- [Source records]:

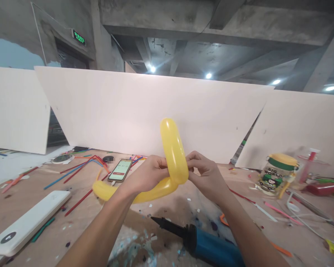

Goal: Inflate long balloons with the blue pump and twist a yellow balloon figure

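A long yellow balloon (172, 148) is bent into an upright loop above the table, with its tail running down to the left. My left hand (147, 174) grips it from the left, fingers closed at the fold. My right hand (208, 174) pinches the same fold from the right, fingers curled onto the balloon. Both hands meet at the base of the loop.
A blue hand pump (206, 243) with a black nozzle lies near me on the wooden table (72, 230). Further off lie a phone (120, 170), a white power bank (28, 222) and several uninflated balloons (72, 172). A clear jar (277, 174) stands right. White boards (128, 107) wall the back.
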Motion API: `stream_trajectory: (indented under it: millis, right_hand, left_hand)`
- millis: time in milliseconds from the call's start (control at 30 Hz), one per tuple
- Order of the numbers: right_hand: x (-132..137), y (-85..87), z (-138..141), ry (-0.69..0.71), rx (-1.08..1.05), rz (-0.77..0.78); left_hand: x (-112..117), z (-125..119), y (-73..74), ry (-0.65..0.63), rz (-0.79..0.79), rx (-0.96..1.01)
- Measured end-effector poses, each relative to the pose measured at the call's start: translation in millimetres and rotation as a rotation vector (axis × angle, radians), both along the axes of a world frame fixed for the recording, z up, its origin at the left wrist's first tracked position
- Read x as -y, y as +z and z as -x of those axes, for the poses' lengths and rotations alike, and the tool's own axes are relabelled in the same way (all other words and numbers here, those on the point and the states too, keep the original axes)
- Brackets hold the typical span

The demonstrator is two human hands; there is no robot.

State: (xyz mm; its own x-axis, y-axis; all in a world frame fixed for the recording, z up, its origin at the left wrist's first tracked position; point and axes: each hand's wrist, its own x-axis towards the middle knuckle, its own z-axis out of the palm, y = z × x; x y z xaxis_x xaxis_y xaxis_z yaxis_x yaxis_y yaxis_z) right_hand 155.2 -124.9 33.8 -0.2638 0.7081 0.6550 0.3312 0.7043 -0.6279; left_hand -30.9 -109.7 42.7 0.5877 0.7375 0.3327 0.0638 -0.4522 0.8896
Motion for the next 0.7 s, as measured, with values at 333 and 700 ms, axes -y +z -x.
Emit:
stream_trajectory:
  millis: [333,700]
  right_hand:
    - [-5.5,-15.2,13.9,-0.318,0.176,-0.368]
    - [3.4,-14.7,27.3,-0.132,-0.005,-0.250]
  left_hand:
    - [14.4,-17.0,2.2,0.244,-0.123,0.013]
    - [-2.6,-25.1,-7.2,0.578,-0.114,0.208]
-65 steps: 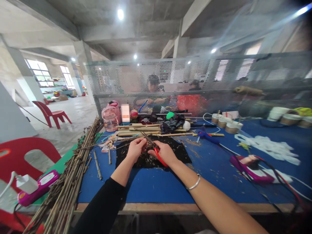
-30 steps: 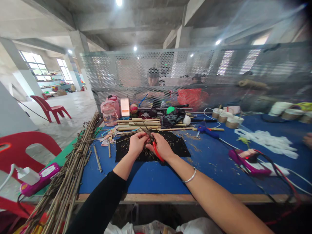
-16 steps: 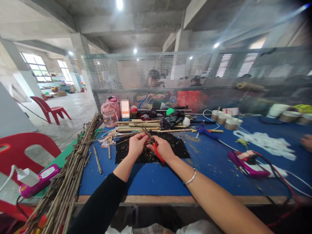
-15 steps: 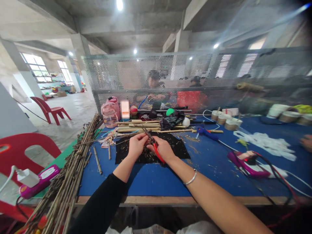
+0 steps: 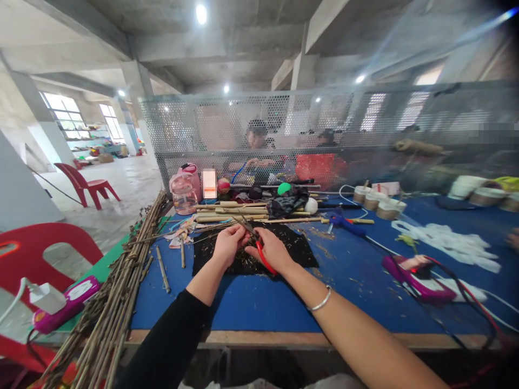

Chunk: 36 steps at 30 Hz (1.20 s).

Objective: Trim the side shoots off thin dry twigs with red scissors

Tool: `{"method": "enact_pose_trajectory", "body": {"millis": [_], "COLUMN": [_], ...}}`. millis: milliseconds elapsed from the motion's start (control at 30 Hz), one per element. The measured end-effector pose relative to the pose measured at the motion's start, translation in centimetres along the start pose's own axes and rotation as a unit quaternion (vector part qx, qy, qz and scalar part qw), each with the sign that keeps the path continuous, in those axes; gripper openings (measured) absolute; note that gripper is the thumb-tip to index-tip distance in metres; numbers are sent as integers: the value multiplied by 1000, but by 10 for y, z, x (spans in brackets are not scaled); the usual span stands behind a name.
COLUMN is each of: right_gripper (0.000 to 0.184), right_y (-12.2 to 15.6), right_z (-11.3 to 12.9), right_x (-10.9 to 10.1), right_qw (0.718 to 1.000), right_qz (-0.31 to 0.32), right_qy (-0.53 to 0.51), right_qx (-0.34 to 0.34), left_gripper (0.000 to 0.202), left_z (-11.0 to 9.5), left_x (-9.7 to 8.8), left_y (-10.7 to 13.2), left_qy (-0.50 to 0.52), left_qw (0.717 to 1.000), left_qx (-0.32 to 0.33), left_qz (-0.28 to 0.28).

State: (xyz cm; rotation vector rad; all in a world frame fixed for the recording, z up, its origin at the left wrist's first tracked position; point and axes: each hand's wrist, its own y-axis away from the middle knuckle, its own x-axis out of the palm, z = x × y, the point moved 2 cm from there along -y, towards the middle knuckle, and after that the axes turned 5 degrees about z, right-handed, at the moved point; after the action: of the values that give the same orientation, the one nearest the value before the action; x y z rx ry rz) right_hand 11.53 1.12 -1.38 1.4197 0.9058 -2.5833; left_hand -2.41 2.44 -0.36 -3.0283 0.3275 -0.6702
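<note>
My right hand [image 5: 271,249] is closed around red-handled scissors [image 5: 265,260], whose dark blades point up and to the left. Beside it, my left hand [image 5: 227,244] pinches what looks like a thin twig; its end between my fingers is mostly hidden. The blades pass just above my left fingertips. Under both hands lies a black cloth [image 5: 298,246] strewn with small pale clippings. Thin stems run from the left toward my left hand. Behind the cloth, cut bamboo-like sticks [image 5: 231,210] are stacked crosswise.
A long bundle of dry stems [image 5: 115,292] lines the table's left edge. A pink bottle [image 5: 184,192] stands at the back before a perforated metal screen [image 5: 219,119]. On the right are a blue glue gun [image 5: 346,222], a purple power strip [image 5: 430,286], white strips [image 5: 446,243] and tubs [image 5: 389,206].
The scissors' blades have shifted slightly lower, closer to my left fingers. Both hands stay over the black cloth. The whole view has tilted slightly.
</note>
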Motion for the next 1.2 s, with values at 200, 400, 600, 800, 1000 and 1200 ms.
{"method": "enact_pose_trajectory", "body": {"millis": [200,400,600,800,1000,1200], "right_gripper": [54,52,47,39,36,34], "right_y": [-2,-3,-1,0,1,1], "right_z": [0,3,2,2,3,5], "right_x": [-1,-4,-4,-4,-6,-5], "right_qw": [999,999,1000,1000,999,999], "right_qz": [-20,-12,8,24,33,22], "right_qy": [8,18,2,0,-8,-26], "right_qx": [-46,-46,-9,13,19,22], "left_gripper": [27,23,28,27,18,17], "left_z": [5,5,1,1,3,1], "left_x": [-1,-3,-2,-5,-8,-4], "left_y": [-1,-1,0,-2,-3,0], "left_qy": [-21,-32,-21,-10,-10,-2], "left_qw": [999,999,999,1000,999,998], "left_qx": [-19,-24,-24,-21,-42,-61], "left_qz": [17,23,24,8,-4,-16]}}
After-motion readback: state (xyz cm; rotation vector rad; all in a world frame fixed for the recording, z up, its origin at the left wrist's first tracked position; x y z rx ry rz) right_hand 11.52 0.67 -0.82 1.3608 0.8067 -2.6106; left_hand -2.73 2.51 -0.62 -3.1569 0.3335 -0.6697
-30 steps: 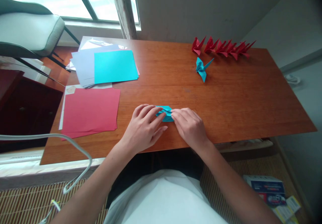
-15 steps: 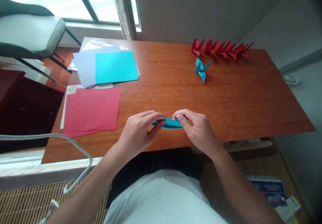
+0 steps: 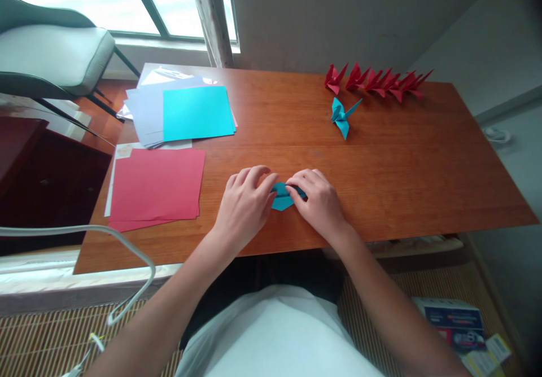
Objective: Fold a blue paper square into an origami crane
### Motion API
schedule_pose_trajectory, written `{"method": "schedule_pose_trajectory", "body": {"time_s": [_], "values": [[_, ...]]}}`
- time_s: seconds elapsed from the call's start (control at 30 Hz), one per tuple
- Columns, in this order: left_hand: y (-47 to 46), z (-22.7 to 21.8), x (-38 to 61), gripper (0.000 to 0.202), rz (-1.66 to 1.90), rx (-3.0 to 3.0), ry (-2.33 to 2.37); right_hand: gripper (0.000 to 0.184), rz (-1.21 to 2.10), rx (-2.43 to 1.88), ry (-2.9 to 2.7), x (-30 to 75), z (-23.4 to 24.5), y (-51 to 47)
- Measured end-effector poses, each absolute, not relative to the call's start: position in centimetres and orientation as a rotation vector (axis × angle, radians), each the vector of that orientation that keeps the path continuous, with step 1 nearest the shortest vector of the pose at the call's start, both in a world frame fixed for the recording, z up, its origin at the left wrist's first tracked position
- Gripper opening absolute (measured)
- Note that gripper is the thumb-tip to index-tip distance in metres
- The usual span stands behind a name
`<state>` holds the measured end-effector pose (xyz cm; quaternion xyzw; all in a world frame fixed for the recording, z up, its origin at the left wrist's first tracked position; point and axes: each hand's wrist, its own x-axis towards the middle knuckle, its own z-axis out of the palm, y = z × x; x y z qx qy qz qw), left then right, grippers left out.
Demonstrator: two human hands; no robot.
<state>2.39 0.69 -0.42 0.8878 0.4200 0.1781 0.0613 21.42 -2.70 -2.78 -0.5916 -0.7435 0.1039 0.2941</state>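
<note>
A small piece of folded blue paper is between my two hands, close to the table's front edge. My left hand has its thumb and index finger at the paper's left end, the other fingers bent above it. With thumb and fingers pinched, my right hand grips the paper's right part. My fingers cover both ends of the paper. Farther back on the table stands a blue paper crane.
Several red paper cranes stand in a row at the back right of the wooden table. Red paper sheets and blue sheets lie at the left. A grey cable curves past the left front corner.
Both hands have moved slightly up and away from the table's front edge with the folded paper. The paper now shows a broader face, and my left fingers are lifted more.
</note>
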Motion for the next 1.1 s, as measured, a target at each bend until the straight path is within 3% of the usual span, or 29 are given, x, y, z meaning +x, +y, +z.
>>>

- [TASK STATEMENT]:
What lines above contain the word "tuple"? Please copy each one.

- [EXERCISE SOLUTION]:
- millis: time in milliseconds from the call's start (control at 30 Hz), one per tuple
- time_s: seconds elapsed from the call's start (control at 30 Hz), one per tuple

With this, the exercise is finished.